In [1]:
%load_ext autoreload
%autoreload 2

In [2]:
import datetime as dt
import glob

import numpy as np
import pandas as pd
from pyproj import CRS

from torchgeo.experimental.spatiotemporal.gpd_index import (
    build_fake_sparse_rasters,
    build_raster_index,
    jitter_geometries,
)

## Geopandas as a Tile Index for SpatioTemporally Sparse Tiles

Examples of temporally/spatially sparse tiffs for various collections. Collections here refer to uniform tifs such as landsat with expected bands, sentinel, and a target (like land use land cover, etc.)

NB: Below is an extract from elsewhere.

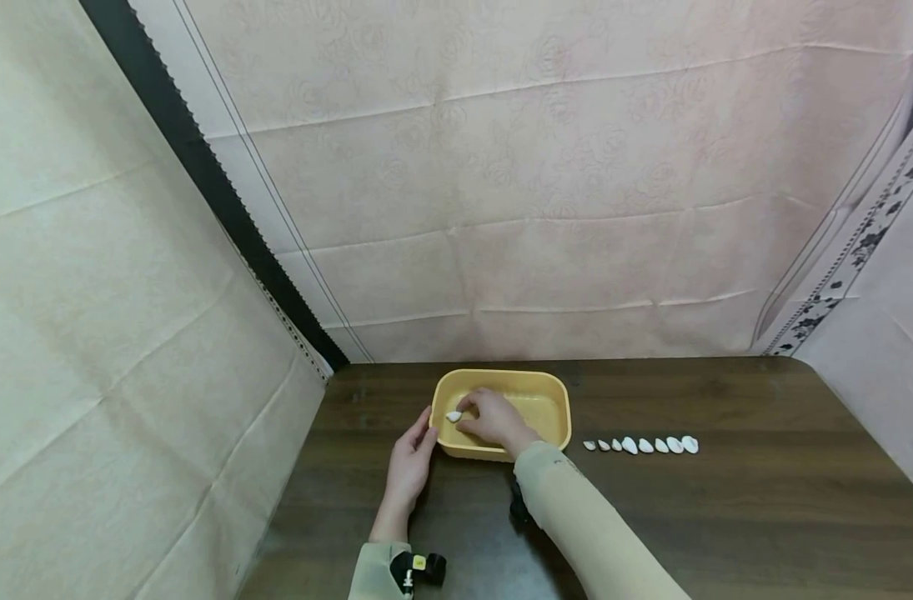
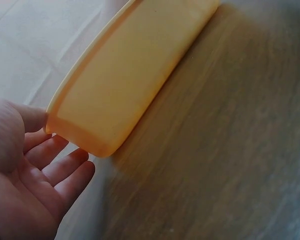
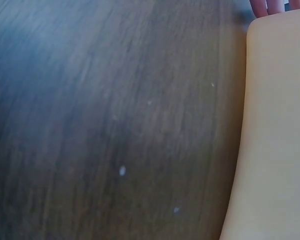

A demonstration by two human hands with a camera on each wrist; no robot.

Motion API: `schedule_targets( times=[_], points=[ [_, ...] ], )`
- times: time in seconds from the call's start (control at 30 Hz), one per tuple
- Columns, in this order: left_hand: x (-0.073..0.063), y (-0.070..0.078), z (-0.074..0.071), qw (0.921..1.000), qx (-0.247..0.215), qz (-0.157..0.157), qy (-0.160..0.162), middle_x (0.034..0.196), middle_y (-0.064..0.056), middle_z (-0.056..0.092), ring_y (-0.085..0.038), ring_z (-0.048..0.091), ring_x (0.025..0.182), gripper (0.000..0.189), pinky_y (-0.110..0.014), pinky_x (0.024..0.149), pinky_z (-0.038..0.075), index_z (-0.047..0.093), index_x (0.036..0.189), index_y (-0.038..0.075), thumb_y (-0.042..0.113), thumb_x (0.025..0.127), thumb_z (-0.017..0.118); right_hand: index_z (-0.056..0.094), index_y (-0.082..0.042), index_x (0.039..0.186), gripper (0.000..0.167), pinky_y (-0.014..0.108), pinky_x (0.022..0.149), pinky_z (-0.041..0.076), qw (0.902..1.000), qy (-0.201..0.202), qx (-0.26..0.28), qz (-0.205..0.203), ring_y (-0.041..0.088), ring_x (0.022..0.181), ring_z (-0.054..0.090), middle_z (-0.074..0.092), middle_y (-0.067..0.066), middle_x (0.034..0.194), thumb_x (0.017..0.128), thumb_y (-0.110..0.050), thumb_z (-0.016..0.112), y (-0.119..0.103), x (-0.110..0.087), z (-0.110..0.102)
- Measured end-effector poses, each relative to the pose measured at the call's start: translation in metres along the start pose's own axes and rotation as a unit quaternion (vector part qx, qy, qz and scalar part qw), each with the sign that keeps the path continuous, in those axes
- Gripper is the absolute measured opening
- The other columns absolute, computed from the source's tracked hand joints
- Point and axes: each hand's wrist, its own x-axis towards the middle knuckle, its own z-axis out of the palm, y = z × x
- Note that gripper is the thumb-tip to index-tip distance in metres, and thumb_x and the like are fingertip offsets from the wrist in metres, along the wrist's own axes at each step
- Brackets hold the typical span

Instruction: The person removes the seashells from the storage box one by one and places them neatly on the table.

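Note:
A yellow plastic tub (image 1: 539, 408) stands on the table. My left hand (image 1: 411, 458) holds its left end, thumb on the rim and fingers beneath it, as the left wrist view also shows. My right hand (image 1: 495, 421) is inside the tub, its curled thumb and index fingertips at a small white seashell (image 1: 453, 416) near the left wall. Only part of that hand's contact with the shell can be made out. In the right wrist view the tub's outer wall (image 3: 277, 115) hides the hand's work. Several white seashells (image 1: 645, 446) lie in a row right of the tub.
The brown wooden table (image 1: 726, 517) carries the tub and the shell row. Pale cloth (image 1: 546, 183) hangs behind its far edge, with more cloth (image 1: 141, 375) at the left side. A black wrist camera (image 1: 429, 569) is strapped on my left sleeve.

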Motion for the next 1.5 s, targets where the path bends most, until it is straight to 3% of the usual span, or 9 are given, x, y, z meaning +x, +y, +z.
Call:
schedule_targets(
  times=[0.2,0.4,0.6,0.97,1.13,1.33,1.5],
  points=[
    [0.000,0.000,-0.001,1.0000,-0.001,0.008,0.001,0.156,-0.017,0.055,-0.033,0.050,0.145,0.047,-0.052,0.120,0.040,0.051,0.158,0.002,0.011,0.112,0.057,0.070,-0.012,0.140,0.046,0.045,0.114,0.048,0.9978,-0.026,-0.045,-0.042,0.027,0.130,0.062,0.067,0.009,0.138,0.098,-0.026,0.082,-0.002,0.002,-0.001],
    [-0.001,0.002,-0.001,1.0000,-0.004,0.001,0.001,0.157,-0.015,0.055,-0.030,0.050,0.145,0.048,-0.050,0.120,0.041,0.052,0.158,0.006,0.014,0.112,0.059,0.072,-0.012,0.138,0.040,0.042,0.101,0.055,0.9936,-0.040,-0.053,-0.091,0.021,0.112,0.066,0.069,0.005,0.125,0.099,-0.019,0.080,-0.005,0.002,-0.001],
    [-0.001,0.003,-0.001,1.0000,-0.003,0.000,0.002,0.156,-0.017,0.055,-0.032,0.051,0.145,0.048,-0.051,0.119,0.042,0.051,0.158,0.004,0.013,0.112,0.058,0.077,-0.011,0.127,0.029,0.042,0.105,0.054,0.9955,-0.044,-0.038,-0.075,0.022,0.113,0.066,0.069,0.004,0.121,0.099,-0.020,0.079,-0.004,0.002,0.000],
    [-0.001,0.003,-0.001,1.0000,-0.002,-0.007,0.000,0.158,-0.016,0.054,-0.031,0.050,0.146,0.048,-0.050,0.119,0.041,0.051,0.159,0.005,0.014,0.112,0.058,0.077,-0.012,0.123,0.033,0.039,0.098,0.054,0.9970,-0.049,-0.031,-0.052,0.017,0.098,0.060,0.066,0.001,0.116,0.096,-0.031,0.083,-0.003,0.002,0.003],
    [-0.002,0.003,0.001,1.0000,-0.001,-0.002,-0.001,0.157,-0.017,0.054,-0.032,0.050,0.145,0.047,-0.051,0.119,0.041,0.052,0.158,0.004,0.013,0.112,0.058,0.078,-0.012,0.123,0.032,0.038,0.093,0.054,0.9980,-0.046,0.002,-0.043,0.015,0.093,0.060,0.068,-0.001,0.109,0.097,-0.029,0.083,0.001,-0.001,-0.001],
    [-0.002,0.002,0.003,1.0000,-0.004,-0.006,-0.001,0.158,-0.015,0.054,-0.032,0.049,0.147,0.048,-0.051,0.121,0.039,0.051,0.158,0.004,0.015,0.112,0.059,0.076,-0.012,0.125,0.033,0.036,0.087,0.058,0.9945,-0.045,0.093,-0.017,0.012,0.096,0.066,0.074,-0.004,0.107,0.097,-0.029,0.081,0.007,-0.010,-0.020],
    [-0.001,-0.001,0.001,1.0000,0.000,-0.007,0.002,0.160,-0.013,0.053,-0.031,0.047,0.149,0.050,-0.051,0.122,0.037,0.052,0.159,0.006,0.021,0.112,0.061,0.076,-0.012,0.127,0.036,0.036,0.086,0.058,0.9936,-0.015,0.111,-0.015,0.013,0.097,0.067,0.075,-0.004,0.110,0.096,-0.028,0.083,0.018,-0.024,-0.049]
  ],
)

We build three collections:
- landsat at 30m for 10 dates for 10 aois with 4 bands in utm zone (32610)
- sentinel at 10m for 10 dates for 10 aois with 4 bands in webmercator (3857)
- target at 30m for 3 dates for 10 aois with 1 band in 4326

Note:
- we do not cover the case where targets are vector data and since we use geopandas, this should be relatively natural to implement

In [3]:
num_overlapping_sites = 10
rng = np.random.default_rng(42)
random_lat_lon_origins = [
    (
        rng.uniform(-123, -117),  # within UTM 32610 North Hemisphere zone
        rng.uniform(35, 55),  # on land
    )
    for _ in range(num_overlapping_sites)
]

# case where targets are rasters
targets = build_fake_sparse_rasters(
    output_dir='/tmp/example_rasters/targets',
    lat_lons=random_lat_lon_origins,
    crs=CRS.from_epsg(4326),
    num_dates=3,
    resolution_meters=30,
    start_date=dt.datetime(2023, 1, 1),
    end_date=dt.datetime(2023, 1, 31),
    nbands=1,
    rng=rng,
)

sentinel2 = build_fake_sparse_rasters(
    output_dir='/tmp/example_rasters/sentinel2',
    lat_lons=random_lat_lon_origins,
    crs=CRS.from_epsg(3857),  # likely actually UTM
    num_dates=10,
    resolution_meters=10,
    start_date=dt.datetime(2023, 1, 1),
    end_date=dt.datetime(2023, 1, 31),
    nbands=4,
    rng=rng,
)

landsat = build_fake_sparse_rasters(
    output_dir='/tmp/example_rasters/landsat',
    lat_lons=random_lat_lon_origins,
    crs=CRS.from_epsg(32610),
    num_dates=10,
    resolution_meters=30,
    start_date=dt.datetime(2023, 1, 1),
    end_date=dt.datetime(2023, 1, 31),
    nbands=4,
    rng=rng,
)

# sanity check
len(glob.glob('/tmp/example_rasters/**/*.tif'))

230

Think of each index below as defining an independent dataset.

In [4]:
date_regex = r'_(\d{8})\.tif$'

target_index = build_raster_index(
    tifs=targets, date_regex=date_regex, collection='target'
)
sentinel2_tiff_index = build_raster_index(
    tifs=sentinel2, date_regex=date_regex, collection='sentinel2'
)
landsat_tiff_index = build_raster_index(
    tifs=landsat, date_regex=date_regex, collection='landsat'
)
collection_index = pd.concat([sentinel2_tiff_index, landsat_tiff_index])

In [5]:
len(target_index), len(collection_index)

(30, 200)

Given tile index(es) for target collection, and multiple feature collections, let's demonstrate applying criteria to build a geopandas gdf that we can use for sampling.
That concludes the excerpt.